Nel labirinto della Torre Innerkofler
di David Zappaterra
"Davide, quand’è che mi porti a fare una bella avventura alpinistica
vecchio stile e magari con un po’ di misto?"
Credo che sia partita circa così ...
Passa un po’ di tempo e un bel giorno arriva la chiamata ...
"Che dici David se ci facciamo un bel fine settimana a Fontanazzo?
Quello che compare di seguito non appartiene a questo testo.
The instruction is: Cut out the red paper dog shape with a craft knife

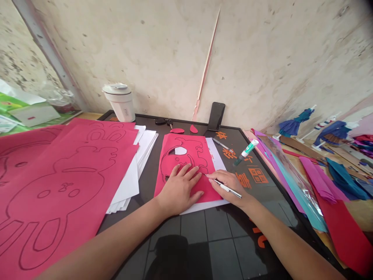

Si
può dormire in appartamento da me e da li muoverci; pensavo alla Normale
alla Torre Innerkofler o giù di li, che dici?"
La mia risposta non può che essere positiva, da ingenuo principiante
penso:
"Beh, una via normale da fare in relax ci può stare ..."
Cosi, dopo esserci organizzati e accordati su materiali, orari e
tragitti, venerdì sera si parte ...
La mattina di sabato la sveglia suona alle quattro; un po’ presto
contando che la sera prima eravamo arrivati su verso l’una circa.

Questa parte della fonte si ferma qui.